I just wondered if anyone has experience of something like this... the stats method I want to use (should use given my data structure) is quite complex. Because of this my main sups tried to get another sup on board to supervise the stats part. Anyway, turns out the new sup isn't an expert in the method either, and we're going to sort of be "working it out together". Basically, I am quite concerned as I want to feel certain that the models I come up with are good. The literature is helpful in understanding the method and when it can be applied, but the practical issues of building the model aren't greatly covered (for what I specifically want to do). Is it just luck if you happen to know someone in the field of statistics (or who has expertise in a particular statistical method) who might be willing to take a look at what you've come up with?!
I think there is an element of luck in having someone with the right experience to hand, yes. I am in a similar position, with the stats not being quite the straightforward ones I'd hoped to use, and everyone in the dept has been asked for advice. At the end of the day, I'm doing an analysis that feels to me to be the best fit for my data, my supervisors are on board with it, and they've advised me to write my decisions/justification into the chapter, and to be prepared to answer questions about alternative approaches at viva.

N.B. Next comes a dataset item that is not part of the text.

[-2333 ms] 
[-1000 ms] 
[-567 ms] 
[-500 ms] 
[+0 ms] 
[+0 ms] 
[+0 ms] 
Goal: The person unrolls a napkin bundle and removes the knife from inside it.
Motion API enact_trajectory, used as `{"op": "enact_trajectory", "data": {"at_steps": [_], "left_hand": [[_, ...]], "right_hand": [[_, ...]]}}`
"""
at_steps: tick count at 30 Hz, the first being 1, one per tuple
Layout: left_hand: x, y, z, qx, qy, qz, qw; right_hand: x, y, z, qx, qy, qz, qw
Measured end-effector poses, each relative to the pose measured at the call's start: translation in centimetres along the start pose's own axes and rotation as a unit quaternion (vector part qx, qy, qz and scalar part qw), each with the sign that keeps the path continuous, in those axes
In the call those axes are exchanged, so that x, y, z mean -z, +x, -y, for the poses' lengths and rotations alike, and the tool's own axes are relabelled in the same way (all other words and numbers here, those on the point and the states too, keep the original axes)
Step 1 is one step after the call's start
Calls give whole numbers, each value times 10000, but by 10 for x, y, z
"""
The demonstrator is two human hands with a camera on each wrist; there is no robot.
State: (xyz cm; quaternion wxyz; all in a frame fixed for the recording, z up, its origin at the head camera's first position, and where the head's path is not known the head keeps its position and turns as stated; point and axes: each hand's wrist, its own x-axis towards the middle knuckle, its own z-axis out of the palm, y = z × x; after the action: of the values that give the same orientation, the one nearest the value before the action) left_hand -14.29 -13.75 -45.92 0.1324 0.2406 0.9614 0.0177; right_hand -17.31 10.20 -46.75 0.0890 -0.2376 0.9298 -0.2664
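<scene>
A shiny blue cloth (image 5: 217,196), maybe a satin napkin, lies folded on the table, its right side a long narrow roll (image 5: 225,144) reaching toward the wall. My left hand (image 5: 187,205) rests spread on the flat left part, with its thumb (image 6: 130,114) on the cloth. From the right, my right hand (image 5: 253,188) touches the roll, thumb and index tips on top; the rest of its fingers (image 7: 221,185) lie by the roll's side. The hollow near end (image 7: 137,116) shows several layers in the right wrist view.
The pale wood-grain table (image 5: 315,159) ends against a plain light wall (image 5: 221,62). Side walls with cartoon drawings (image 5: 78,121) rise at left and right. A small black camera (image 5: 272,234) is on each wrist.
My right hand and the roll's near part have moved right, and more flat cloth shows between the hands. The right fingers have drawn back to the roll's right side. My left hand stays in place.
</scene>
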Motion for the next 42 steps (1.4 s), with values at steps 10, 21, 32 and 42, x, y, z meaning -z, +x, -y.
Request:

Thanks Chickpea. It does sound similar. I'm happy and keen to learn the approach - I've really enjoyed understanding why it is suitable for my data etc - it was me who realised I needed to use it and sort of had to persuade one of my sups about why it was necessary. So I have no qualms about defending the approach and writing a strong justification for it vs alternatives. I just feel a bit worried I suppose, having met with the new sup who was specifically asked to join for support with this, and then he says in the meeting that he actually isn't 100% sure of whether we've done it right (not whether it is the appropriate method but whether we're actually doing it right in the software), and why don't I just do a simpler approach (even though the simpler approach doesn't reflect the data structure and would violate a major assumption!). I was a bit shocked I guess. And I'm wondering who I could talk to. I guess it is just luck if I get to talk to someone in my department who knows someone else who is more skilled in using the approach...
It sounds like you have a really good handle on why the technique is suitable, but just need some help implementing it. That said, if you plan to get a statistician involved, I'd do it at an early stage as is possible. I've been the person people have come to at the end of a process to 'check their work' and it's very frustrating on both sides if something was flawed at the outset and the whole thing is wrong. I don't think you'd fall into that trap as you're taking a considered approach, but as a general rule I'd say the sooner the better for statistician involvement.
Does your department/faculty have any kind of central data/analysis support unit. Some places have regular drop in sessions for scenarios like this.
Thanks Hazy Jane! I've just found out that we can get statistical advice from the biostats dept! I have to send an email detailing my scenario and what I need the support with and they should hook me up for a session with someone.
Now I have another question... I guess the best way to be with my supervisor is transparent about what I want to do... (go talk to someone else). I am now worried that he will not take it well that I want to chat to someone else. Any advice on that front?
I got some stats advice during my Phd. I think I just said to my supervisor that's I had the opportunity to speak to a statistician so I had done it. I never looked at it like I was going because they didn't know what they were doing, I viewed it as being fur my benefit. Maybe sell it these terms?
Thanks Teaddict. It's more a matter of someone checking the R code really. I've attended workshops, read and done so many tutorials etc that I'm stuffed with knowledge on the approach. Just need a person who actually uses it and is skilled enough to be able to map their statistical knowledge on to a different research area to say, "yes, what you've done is right", or "no, you need to change that, otherwise...". Hoping I'll find someone at uni at the drop in thing. Otherwise, asking an external statistician would basically achieve the same function but at a cost.